Erken düştü yine bugün ekmeğinin peşine,
Bağdaş kurdu, öylece kaldırımın dibine.
Önce gazete serdi usturuplu bir yere,
Ahşap boya sandığı, elleri yara bere.
Mesaisi uzundu, kollarını sıvadı,
Gozlerinde uykunun tatlı ısrarı vardı.
Az peynirin yanında birkaç zeytin azığı,
Bir parça ekmegin içinde sakladığı.
Sandığın kenarına garip çentikler atmış,
Büyük, kalın harflerle MAŞALLAH diye yazmış.
Yoldan gelip geçenler gitgide çoğalıyor,
Kimi boş boş gezerken, kimi işe dalıyor.
Yaklaştı biri gelip işaretle sadece,,,
Botlarını gösterip "boya" dedi "güzelce"
"Hemen abi boyarım, bir de üstüne cila,
Çekerim cillop gibi" deyip davrandı hızla.
Çarçabuk parıldadı, botlar hayli eskiydi,
Adam: "Olmuş, aferin, bu da bahşişin"dedi.

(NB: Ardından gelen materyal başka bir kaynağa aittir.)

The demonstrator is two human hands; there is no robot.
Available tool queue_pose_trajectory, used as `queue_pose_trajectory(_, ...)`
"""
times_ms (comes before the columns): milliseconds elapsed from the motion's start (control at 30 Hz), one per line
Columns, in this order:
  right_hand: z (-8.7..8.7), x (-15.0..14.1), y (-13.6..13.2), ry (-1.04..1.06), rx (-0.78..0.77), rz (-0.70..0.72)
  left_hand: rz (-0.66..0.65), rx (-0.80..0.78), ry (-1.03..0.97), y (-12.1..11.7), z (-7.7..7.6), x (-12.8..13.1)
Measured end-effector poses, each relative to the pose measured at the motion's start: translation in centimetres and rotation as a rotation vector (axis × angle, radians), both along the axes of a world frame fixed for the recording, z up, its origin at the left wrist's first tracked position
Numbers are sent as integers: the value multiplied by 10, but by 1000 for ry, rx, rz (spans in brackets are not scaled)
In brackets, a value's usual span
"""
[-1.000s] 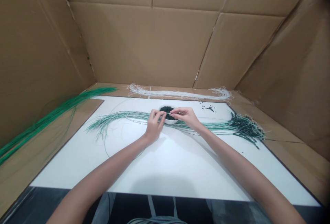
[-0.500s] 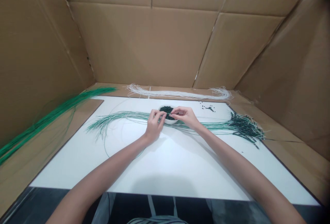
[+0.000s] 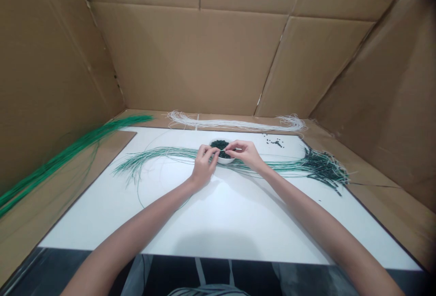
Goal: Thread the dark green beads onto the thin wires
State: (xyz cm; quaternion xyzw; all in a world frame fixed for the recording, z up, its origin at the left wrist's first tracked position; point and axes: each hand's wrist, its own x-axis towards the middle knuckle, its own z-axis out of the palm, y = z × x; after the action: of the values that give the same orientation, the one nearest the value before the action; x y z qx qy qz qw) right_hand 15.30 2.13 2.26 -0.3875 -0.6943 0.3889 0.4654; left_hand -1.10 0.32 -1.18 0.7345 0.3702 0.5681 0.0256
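My left hand and my right hand meet over a small white bowl filled with dark green beads. Both hands are pinched, fingertips almost touching, on a thin green wire stretched between them; whether a bead is in the pinch is too small to see. A long bundle of green wires lies across the white board under my hands. Its right end carries dark beads.
A white wire bundle lies at the back. A bright green wire bundle runs along the left on brown cardboard. A few loose beads sit behind the bowl. Cardboard walls enclose the space on three sides.
Almost nothing differs: my right fingertips have edged slightly toward the left hand above the bowl. The wires and bowl stay put.
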Motion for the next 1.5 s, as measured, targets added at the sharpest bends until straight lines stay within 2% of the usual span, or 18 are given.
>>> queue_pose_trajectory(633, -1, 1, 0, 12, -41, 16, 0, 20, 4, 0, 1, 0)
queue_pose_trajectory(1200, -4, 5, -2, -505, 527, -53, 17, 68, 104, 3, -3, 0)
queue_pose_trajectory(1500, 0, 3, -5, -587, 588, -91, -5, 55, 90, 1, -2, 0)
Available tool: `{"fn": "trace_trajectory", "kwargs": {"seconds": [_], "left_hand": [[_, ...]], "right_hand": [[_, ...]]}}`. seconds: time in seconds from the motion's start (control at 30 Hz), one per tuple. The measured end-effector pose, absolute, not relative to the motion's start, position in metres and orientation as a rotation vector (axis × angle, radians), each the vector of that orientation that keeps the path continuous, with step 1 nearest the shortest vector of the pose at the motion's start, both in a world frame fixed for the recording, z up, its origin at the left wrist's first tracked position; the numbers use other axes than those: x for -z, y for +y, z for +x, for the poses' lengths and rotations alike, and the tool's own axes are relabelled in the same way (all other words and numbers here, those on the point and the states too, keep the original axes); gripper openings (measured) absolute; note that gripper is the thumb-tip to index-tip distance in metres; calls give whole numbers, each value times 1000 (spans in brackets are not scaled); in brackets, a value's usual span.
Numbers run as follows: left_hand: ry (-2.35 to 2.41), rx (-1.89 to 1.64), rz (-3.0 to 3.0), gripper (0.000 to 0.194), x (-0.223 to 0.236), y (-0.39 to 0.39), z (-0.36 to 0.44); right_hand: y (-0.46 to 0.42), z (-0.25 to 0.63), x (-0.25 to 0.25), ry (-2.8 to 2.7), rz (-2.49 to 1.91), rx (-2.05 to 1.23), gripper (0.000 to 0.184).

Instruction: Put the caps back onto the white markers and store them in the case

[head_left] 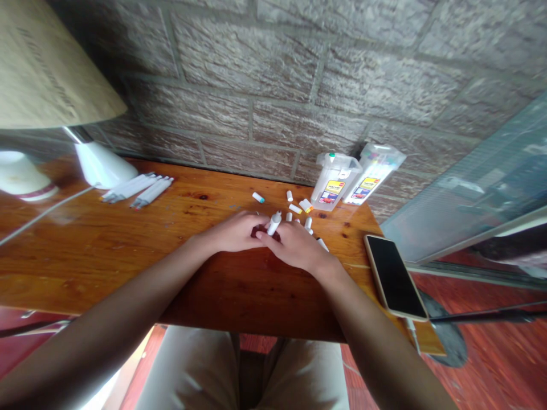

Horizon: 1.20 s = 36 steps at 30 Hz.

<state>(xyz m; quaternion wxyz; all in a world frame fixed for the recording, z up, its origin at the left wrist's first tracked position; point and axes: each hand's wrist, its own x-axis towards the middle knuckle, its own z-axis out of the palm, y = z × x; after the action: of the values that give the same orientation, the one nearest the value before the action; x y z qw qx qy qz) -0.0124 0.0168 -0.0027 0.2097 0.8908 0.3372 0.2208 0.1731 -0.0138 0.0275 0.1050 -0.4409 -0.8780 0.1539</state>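
A white marker (274, 223) stands tilted between my hands over the middle of the wooden table, its narrower end upward. My right hand (297, 245) is closed around it, with the thumb along its near side. Close against it, my left hand (240, 230) has its fingers curled in beside the marker; its fingertips are partly hidden and I cannot make out what they grip. Just beyond the hands lie several loose marker caps, among them one with a teal end (258, 197), one with a yellow end (295, 209) and a plain white one (289, 196).
Two clear plastic marker cases (325, 188) (367, 185) stand against the brick wall. Several markers (147, 192) lie left, by a lamp (100, 162) and a white cup (23, 176). A phone (395, 276) with a cable rests at the table's right edge.
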Motion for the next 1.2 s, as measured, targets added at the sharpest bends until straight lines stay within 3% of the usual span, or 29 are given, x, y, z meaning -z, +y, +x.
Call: {"fn": "trace_trajectory", "kwargs": {"seconds": [1.2], "left_hand": [[933, -619, 2494, 19, 4, 17, -13]], "right_hand": [[-15, 174, -28, -2591, -1300, -434, 35]]}}
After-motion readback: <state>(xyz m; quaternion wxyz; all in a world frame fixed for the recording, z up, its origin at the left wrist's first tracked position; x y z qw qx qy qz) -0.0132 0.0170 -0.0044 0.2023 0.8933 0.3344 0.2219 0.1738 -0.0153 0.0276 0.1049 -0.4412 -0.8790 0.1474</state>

Mahcubiyet içinde, çocuk yüzü kızardı,
Bu küçücük yaşında usta bir hali vardı.
Babasıyla elele geçen şen akranları,
Sırtlarında kitap dolu asılı çantaları.
O da isterdi ya elbet okumayı, yazmayı,
Görev bildi kardeşine, annesine bakmayı...
*Emel Yılmaz*
29.01.2023
Kayıt Tarihi : 1.3.2023 03:04:00
![Yıldız](/Content/img/y_0.png)
![Yıldız](/Content/img/y_0.png)
![Yıldız](/Content/img/y_0.png)
![Yıldız](/Content/img/y_0.png)
![Yıldız](/Content/img/y_0.png)
© Bu şiirin her türlü telif hakkı şairin kendisine ve / veya temsilcilerine aittir.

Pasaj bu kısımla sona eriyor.